Emergency disinfection strategies, if they are indicated can involve several methods: Superheat and Flush, Hyperchlorination and Chlorine Dioxide.
The Superheat and flush process can be marginally effective, although the planktonic (free floating) bacteria is destroyed, Legionella can be protected against the high temperatures (160-180藲F) in biofilm that exists in low flow and stagnant areas of piping. Superheat and flush is typically used only on the building hot water system. If the cold domestic water is seeding the hot with Legionella , it is only a matter of time before the bacteria amplify in the hot water again. This method should only be considered as a short-term solution.
Hyperchlorination is effective, heavily dose dependent and is more effective the longer the chemical is in the system. Chlorine in the form of sodium hypochlorite (bleach) is added to the system at high levels and can be used on both hot and cold domestic water.
Chlorine dioxide is very effective for both planktonic and biofilm protected bacteria destruction. Chlorine dioxide in solution is a chemistry that will eliminate planktonic bacteria and diffuse into a biofilm microenvironment which differs slightly from sodium hypochlorite. Hot and cold domestic water systems can be disinfected with chlorine dioxide.
If a chemical disinfection procedure is selected, the building owner or facility manager must post and notify all personnel effected by the water restriction and disinfectant application. Warning signs should be posted on each distal outlet stating the water cannot be used during the disinfection process. Chemical injection points must be located or installed ahead of the disinfection procedure and typically involve adding a live tap in the water main as soon as the water enters the building (for cold water). Recirculated hot water systems should have the live tap placed after the heat exchanger. Installing taps in a water main requires specialized equipment and several hours, which will need to be considered in the initial disinfection timing.

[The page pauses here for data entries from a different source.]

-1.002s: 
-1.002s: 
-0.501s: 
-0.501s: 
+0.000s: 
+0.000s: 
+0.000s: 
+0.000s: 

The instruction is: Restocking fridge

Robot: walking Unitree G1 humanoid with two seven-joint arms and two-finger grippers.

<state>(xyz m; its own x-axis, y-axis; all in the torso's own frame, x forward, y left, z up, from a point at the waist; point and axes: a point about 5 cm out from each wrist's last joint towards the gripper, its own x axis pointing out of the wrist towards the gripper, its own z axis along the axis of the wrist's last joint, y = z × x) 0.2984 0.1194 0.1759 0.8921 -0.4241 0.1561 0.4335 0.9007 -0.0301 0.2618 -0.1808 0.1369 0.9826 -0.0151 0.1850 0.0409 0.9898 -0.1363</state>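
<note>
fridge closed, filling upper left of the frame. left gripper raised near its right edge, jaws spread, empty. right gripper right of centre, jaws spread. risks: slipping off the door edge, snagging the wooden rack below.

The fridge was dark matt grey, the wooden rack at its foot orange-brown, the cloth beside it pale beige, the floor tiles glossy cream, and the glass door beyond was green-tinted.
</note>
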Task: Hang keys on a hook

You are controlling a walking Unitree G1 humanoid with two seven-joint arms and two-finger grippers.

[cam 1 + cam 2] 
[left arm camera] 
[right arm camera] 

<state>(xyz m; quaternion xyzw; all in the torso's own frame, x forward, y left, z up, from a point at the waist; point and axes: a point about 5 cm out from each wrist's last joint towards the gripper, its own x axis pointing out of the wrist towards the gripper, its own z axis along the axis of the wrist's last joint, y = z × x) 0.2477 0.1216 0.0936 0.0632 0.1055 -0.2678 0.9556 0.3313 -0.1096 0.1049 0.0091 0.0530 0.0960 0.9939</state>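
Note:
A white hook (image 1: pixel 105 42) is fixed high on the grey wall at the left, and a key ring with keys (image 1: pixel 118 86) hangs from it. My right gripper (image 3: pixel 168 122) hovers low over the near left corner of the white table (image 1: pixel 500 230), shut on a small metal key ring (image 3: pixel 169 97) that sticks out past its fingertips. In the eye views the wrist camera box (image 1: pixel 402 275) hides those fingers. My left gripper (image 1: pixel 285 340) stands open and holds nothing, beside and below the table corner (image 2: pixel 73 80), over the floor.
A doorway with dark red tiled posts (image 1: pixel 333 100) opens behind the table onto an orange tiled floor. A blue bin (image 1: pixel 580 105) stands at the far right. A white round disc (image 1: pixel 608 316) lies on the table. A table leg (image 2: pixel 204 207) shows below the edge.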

Regardless of the chemical disinfection method chosen, using a qualified and experienced water treatment services provider for the process is vital; the building management should involve the vendor as early as possible and coordinate the disinfection process with them. Each one of these methods briefly described above will involve management at different levels, coordination of personnel, many hours of extra work and careful documentation for reporting purposes. Interrupting a building water supply for an emergency disinfection is a significant operational event, the process will involve several people for the actual flushing procedure and maintaining a watch for the potential for drain blockage and flooding.
Managing Building Water – Plan Ahead
According to the National Centers for Disease Control, maintaining a well-designed Water Management Plan is one of the most effective ways to prevent a Legionella event from becoming an emergency situation. Building owners and facility managers can better address a Legionella positive culture or clinical event by planning for and implementing comprehensive strategies that have been shown to prevent Legionella events from developing to a crisis condition.